> _Required work_:
For every entry, reproduce the wording exactly and omit any image it holds.

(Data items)
• • • • •

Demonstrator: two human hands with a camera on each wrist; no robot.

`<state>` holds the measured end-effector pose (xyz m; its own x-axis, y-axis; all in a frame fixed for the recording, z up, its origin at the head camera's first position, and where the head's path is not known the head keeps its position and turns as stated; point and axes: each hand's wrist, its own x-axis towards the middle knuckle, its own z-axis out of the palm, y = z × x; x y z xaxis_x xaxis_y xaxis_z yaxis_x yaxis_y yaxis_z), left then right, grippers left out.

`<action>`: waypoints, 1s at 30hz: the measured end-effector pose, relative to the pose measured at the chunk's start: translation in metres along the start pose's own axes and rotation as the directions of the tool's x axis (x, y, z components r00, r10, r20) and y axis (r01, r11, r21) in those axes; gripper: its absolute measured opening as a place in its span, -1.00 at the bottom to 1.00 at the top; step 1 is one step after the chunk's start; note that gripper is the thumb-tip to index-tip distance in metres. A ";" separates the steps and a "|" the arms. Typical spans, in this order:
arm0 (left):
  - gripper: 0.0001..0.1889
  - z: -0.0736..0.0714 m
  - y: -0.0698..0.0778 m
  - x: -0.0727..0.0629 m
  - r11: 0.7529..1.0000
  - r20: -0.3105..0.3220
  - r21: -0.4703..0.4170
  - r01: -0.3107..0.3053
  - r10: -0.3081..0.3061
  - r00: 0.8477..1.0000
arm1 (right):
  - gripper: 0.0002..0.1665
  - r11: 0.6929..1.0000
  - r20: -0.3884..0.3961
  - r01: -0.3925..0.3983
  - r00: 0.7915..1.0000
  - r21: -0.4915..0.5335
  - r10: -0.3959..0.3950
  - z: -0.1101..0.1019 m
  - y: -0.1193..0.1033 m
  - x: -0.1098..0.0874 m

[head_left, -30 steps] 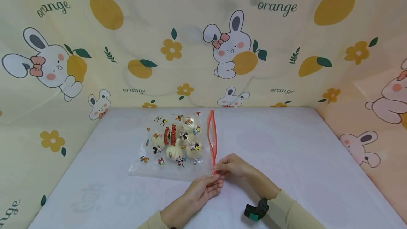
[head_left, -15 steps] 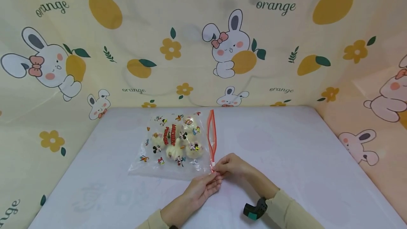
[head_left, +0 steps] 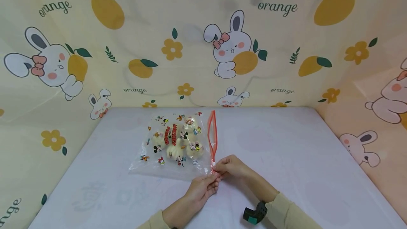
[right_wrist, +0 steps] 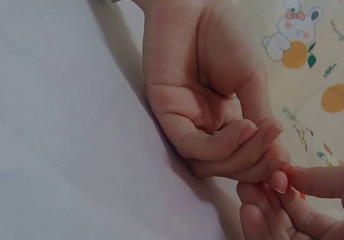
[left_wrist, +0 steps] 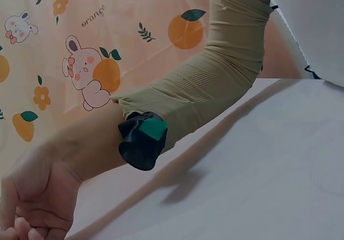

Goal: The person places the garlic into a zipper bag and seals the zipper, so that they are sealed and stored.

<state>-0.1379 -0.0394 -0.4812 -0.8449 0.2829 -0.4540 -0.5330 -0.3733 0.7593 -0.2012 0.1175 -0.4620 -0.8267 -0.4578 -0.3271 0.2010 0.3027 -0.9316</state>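
Note:
A clear zip bag (head_left: 140, 167) with small cartoon prints and red lettering lies flat at the middle left of the table, with several pale round items (head_left: 174, 152) inside. Its red zip edge (head_left: 215, 133) runs along the right side, bowed apart in the middle, with a small white slider (head_left: 213, 164) near the close end. My right hand (head_left: 234, 167) pinches the zip edge just below the slider. From below, my left hand (head_left: 201, 189) pinches the near end of that edge. Fingertips meet there, hiding the corner; in the right wrist view my left palm (right_wrist: 199, 79) faces the camera.
A white cloth covers the table (head_left: 270, 151). Behind and beside it hangs a cream curtain (head_left: 197, 63) printed with rabbits, flowers and oranges. A black wrist device (head_left: 255, 213) with a green patch sits at my right cuff.
The white slider, earlier hidden by my right fingers, now shows just above them. My left hand has shifted very slightly left. The bag has stayed in place.

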 end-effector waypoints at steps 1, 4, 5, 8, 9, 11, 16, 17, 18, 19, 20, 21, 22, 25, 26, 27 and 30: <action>-0.69 0.000 0.000 0.000 1.000 -0.002 0.001 -0.001 0.001 1.000 | -0.64 1.000 -0.006 -0.001 1.000 0.002 0.001 0.001 0.000 0.000; -0.71 0.000 0.000 0.000 1.000 -0.002 -0.005 -0.002 0.002 1.000 | -0.64 1.000 -0.034 -0.008 0.999 0.006 0.009 0.002 0.000 0.000; -0.71 0.000 0.000 0.000 1.000 -0.002 -0.006 -0.002 0.002 1.000 | -0.64 1.000 -0.041 -0.011 0.999 0.005 0.011 0.002 0.000 0.000; -0.72 0.000 0.000 0.000 1.000 0.001 -0.004 -0.002 0.002 1.000 | -0.64 1.000 -0.065 -0.020 0.998 0.008 0.020 0.002 -0.001 0.001; -0.72 0.000 0.000 0.000 1.000 0.002 -0.004 -0.002 0.002 1.000 | -0.64 1.000 -0.073 -0.020 0.997 0.013 0.021 0.002 -0.001 0.001; -0.73 0.000 0.000 0.000 1.000 0.002 -0.003 -0.004 0.004 1.000 | -0.64 0.999 -0.081 -0.022 0.996 0.027 0.024 0.002 -0.001 0.002; -0.72 -0.001 0.000 0.001 1.000 0.017 -0.008 -0.011 0.011 1.000 | -0.66 0.996 -0.099 -0.028 0.994 0.090 0.036 0.004 -0.001 0.004; -0.72 -0.001 0.000 0.001 1.000 0.022 -0.009 -0.012 0.012 1.000 | -0.66 0.994 -0.102 -0.030 0.994 0.101 0.041 0.004 -0.001 0.004; -0.71 -0.001 -0.001 0.002 1.000 0.026 -0.009 -0.013 0.013 1.000 | -0.67 0.993 -0.106 -0.032 0.993 0.111 0.044 0.004 -0.001 0.005; -0.71 -0.001 -0.001 0.002 1.000 0.027 -0.010 -0.012 0.012 1.000 | -0.67 0.992 -0.110 -0.034 0.993 0.120 0.047 0.004 -0.001 0.005; -0.71 -0.001 -0.001 0.002 1.000 0.029 -0.010 -0.012 0.012 1.000 | -0.68 0.992 -0.114 -0.036 0.992 0.124 0.051 0.004 -0.001 0.005; -0.71 -0.001 -0.001 0.002 1.000 0.027 -0.011 -0.009 0.009 1.000 | -0.68 0.991 -0.119 -0.040 0.991 0.127 0.055 0.004 -0.001 0.005; -0.70 -0.001 -0.001 0.002 1.000 0.026 -0.009 -0.009 0.009 1.000 | -0.69 0.991 -0.123 -0.043 0.991 0.128 0.059 0.005 -0.001 0.005; -0.70 0.000 -0.001 0.002 1.000 0.022 -0.002 -0.008 0.008 1.000 | -0.69 0.991 -0.137 -0.046 0.988 0.129 0.064 0.005 -0.001 0.005; -0.70 0.000 -0.001 0.001 1.000 0.022 -0.001 -0.009 0.009 1.000 | -0.69 0.991 -0.142 -0.049 0.988 0.127 0.067 0.005 -0.002 0.006; -0.71 0.000 -0.001 0.001 1.000 0.022 0.001 -0.011 0.011 1.000 | -0.70 0.990 -0.144 -0.050 0.987 0.130 0.069 0.005 -0.002 0.006; -0.75 0.000 -0.001 0.001 1.000 0.025 0.005 -0.021 0.021 0.999 | -0.71 0.989 -0.155 -0.049 0.985 0.140 0.071 0.004 -0.002 0.008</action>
<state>-0.1379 -0.0388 -0.4826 -0.8546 0.2972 -0.4258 -0.5146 -0.3748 0.7712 -0.2056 0.1099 -0.4634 -0.8818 -0.3003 -0.3637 0.3129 0.2045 -0.9275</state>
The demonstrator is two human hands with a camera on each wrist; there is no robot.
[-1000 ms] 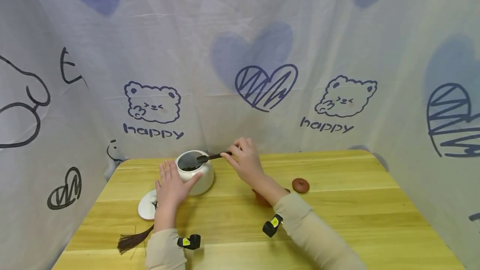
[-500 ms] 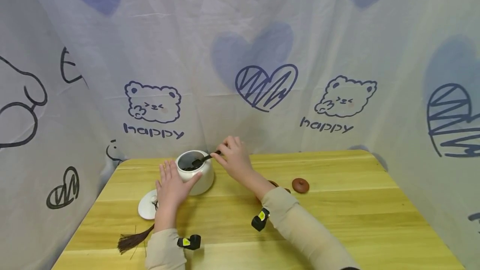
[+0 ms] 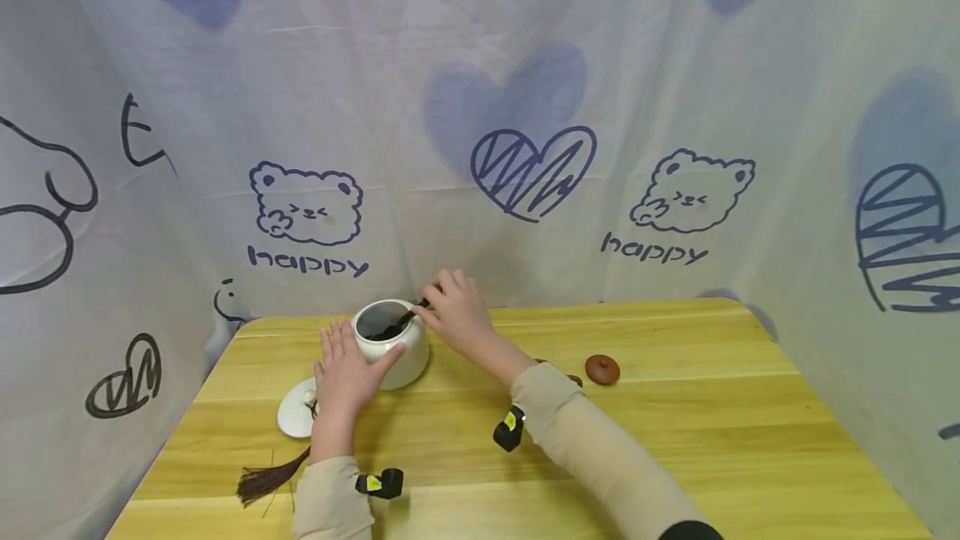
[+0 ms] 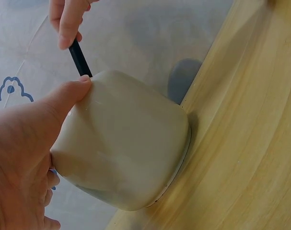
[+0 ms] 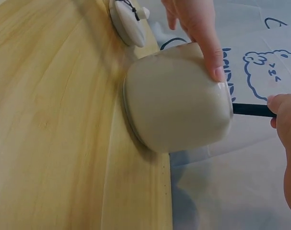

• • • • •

> _Output below_:
Demonstrator: two human hands with a camera on each wrist; no robot.

`<state>` holds the measured end-effector pose (xyz m; its own x-axis, y-axis; all in a frame fixed for the recording, z up, its origin at the head camera's first position, and where the head's path is not known the head keeps its position and turns as stated; point and axes: each hand's wrist, its own x-axis towards the middle knuckle, its own z-axis out of the palm, y = z × x; x y z xaxis_x xaxis_y xaxis_z yaxis_x yaxis_y yaxis_z), left then right, grippers left out.

`<action>`: waypoints, 1s at 30hz: the measured end-effector pose, relative to the pose measured at the chunk's start: translation in metres along the start pose's own axes and rotation as the directions of the tool's x axis (x, y, z components r00, r10, r20) and y axis (r01, r11, r21) in those axes; gripper: its absolute measured opening as a place in its span, -1.00 at the bottom to 1.00 at the top; step 1 is one step after the chunk's start; note that gripper is the thumb-tip to index-tip distance in metres. A ";" separates the steps and a "|" the arms. Typical spans, in this order:
arm0 (left):
  - gripper: 0.0001..0.1889
  - z: -0.0736..0.0714 m
  - y: -0.0698..0.0778 m
  - x: -0.0727..0.0629 m
  - r11: 0.7529..1.0000
  - r20: -0.3105..0.3220
  - r21: -0.4703..0.4170
  - r01: -0.3107..0.3053
  - r10: -0.3081..0.3061
  - r00: 0.8477..1.0000
arm1 (right):
  - gripper: 0.0002..0.1665
  - r11: 0.6929..1.0000
  - r20: -0.3884..0.3961
  - r01: -0.3925..0.3983
  - r00: 0.7915..1.0000
  - r21: -0.4915..0.5335
  - r10: -0.3959..0.3950
  - z: -0.1101..0.1019 m
  - y: -0.1193..0.1033 m
  - x: -0.1098..0.0874 m

[head_left, -30 steps] 
[head_left, -15 steps] 
[head_left, +0 steps] 
[right_wrist, +0 steps] 
[left_wrist, +0 steps] 

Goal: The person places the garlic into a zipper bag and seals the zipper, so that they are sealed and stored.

<state>-0.1379 -0.0394 -0.4812 -0.8449 0.2829 -0.4540 -0.5330 -0.3733 0.7593 -0.2012 0.1175 -0.4620 -0.8267 -0.4578 -0.3271 0.2010 0.3027 -0.9316</state>
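Note:
A clear zip bag (head_left: 140, 167) with small cartoon prints and red lettering lies flat at the middle left of the table, with several pale round items (head_left: 174, 152) inside. Its red zip edge (head_left: 215, 133) runs along the right side, bowed apart in the middle, with a small white slider (head_left: 213, 164) near the close end. My right hand (head_left: 234, 167) pinches the zip edge just below the slider. From below, my left hand (head_left: 201, 189) pinches the near end of that edge. Fingertips meet there, hiding the corner; in the right wrist view my left palm (right_wrist: 199, 79) faces the camera.
A white cloth covers the table (head_left: 270, 151). Behind and beside it hangs a cream curtain (head_left: 197, 63) printed with rabbits, flowers and oranges. A black wrist device (head_left: 255, 213) with a green patch sits at my right cuff.
The white slider, earlier hidden by my right fingers, now shows just above them. My left hand has shifted very slightly left. The bag has stayed in place.
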
 end-effector waypoints at steps 1, 4, 5, 8, 9, 11, 16, 17, 18, 19, 20, 21, 22, 25, 26, 27 and 30: <action>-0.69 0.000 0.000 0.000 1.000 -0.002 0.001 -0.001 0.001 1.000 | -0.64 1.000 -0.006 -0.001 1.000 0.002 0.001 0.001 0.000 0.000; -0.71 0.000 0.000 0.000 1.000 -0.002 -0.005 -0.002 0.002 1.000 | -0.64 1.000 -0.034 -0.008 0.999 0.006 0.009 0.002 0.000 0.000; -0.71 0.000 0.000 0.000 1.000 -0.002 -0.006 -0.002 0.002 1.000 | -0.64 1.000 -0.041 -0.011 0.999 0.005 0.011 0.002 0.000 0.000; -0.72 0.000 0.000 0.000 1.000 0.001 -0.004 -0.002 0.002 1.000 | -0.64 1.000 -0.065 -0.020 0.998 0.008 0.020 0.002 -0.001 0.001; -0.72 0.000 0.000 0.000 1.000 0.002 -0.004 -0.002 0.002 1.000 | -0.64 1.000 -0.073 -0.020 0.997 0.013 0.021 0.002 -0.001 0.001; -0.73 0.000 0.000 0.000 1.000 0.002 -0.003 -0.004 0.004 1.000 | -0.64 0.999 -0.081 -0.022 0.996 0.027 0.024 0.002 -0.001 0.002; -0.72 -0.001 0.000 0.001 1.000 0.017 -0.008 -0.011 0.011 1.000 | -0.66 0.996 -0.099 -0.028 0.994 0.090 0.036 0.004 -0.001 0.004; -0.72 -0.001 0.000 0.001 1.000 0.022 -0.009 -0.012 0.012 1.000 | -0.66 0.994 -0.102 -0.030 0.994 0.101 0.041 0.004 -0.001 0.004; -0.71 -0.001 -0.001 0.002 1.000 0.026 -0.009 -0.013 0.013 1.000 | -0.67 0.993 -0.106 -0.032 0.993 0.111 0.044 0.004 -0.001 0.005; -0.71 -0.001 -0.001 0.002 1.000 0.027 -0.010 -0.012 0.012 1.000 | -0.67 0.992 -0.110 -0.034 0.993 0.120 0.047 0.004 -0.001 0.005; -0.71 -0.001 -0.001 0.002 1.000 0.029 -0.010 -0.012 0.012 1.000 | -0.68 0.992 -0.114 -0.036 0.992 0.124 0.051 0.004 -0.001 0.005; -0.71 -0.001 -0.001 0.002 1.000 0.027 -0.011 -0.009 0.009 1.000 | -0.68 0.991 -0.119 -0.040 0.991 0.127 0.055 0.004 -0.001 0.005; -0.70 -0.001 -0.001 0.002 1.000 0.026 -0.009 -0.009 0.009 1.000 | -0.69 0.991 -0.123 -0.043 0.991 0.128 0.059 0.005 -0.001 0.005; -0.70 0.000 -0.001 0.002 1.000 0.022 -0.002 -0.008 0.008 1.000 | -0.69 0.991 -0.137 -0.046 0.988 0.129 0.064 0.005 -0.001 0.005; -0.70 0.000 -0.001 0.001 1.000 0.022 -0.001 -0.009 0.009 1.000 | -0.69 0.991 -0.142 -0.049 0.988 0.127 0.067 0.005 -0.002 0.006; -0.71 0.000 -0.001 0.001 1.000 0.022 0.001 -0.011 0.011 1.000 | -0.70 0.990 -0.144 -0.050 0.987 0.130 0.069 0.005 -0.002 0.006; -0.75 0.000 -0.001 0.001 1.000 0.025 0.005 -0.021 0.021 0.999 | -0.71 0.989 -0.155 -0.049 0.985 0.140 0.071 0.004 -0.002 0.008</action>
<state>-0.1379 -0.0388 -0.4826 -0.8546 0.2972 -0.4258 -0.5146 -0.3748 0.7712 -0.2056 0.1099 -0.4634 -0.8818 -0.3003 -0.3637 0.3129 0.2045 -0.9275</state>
The demonstrator is two human hands with a camera on each wrist; there is no robot.
[-1000 ms] 
[-500 ms] 
[+0 ms] 
[+0 ms] 
[+0 ms] 

This exercise is now done.